The same viewpoint corresponds to a collection of nonstandard (“not-Saussurean”) semantics sharing modifications, generalizations or replacements of the classical triadic scheme: sign, signifier, and signified. The border between a word and a text (such as a theory) is then clear and fussy both being meanings, the latter of which usually much more specialized. The usage of words or texts (theories) separates the most useful ones therefore constituting the corpus of language or knowledge.
The common place of those nonstandard semantics is the rejection of representationism: language and any text (theory) or word in it does not represent, reflect, or repeat reality, but it is reality in itself by itself in one or another sense according each separated nonstandard semantics accepted.

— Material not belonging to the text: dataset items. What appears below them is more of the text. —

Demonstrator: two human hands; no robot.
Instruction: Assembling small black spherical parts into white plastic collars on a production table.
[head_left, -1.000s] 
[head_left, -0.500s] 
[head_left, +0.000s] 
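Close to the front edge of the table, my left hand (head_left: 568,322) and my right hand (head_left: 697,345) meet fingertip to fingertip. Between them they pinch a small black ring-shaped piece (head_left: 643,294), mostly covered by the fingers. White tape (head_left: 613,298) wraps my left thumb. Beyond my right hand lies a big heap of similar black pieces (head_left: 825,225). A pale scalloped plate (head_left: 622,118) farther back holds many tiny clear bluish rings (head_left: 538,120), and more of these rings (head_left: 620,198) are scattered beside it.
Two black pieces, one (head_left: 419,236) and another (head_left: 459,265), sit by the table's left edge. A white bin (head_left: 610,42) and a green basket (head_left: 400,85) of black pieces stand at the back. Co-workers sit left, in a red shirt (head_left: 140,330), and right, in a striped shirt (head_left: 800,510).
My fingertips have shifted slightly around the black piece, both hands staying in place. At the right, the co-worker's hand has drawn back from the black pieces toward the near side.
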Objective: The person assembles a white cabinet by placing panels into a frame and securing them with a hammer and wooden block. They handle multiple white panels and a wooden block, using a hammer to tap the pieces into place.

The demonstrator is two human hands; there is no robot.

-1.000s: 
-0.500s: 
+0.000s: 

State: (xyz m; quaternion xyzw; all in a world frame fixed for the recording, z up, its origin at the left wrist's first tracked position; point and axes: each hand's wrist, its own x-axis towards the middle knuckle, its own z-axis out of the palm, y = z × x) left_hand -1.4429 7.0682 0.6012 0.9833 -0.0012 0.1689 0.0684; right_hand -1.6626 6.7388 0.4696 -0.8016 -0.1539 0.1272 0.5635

One of the simplest nonstandard semantics, in which one adds only complementarity of signified and signifier in Niels Bohr’s sense can illustrate very well the relevancy of that class of semantics to Feyerabend’s “anarchistic epistemology”:
Language as the set of signifiers and reality as the set of signified are also complementary rather than linked to each other somehow. Any theory as a subset of language is thus complementary to its corresponding reality as well. It cannot relate to that reality in principle, and the correspondent kind of truth is impossible as a principle.
All meanings as well all signs consist of inseparable “ontological quanta”, each of which is both signified and signifier, however appearing only disjunctively. One or ontological quanta can be used or not, they can occur or not, and as more often as they are “truer”. The criterion of truth is right their usage or occurrence, which obeys the probabilistic distribution of “proliferation”: all theories are welcome for anything goes, but usage as experience will separate only a few of them.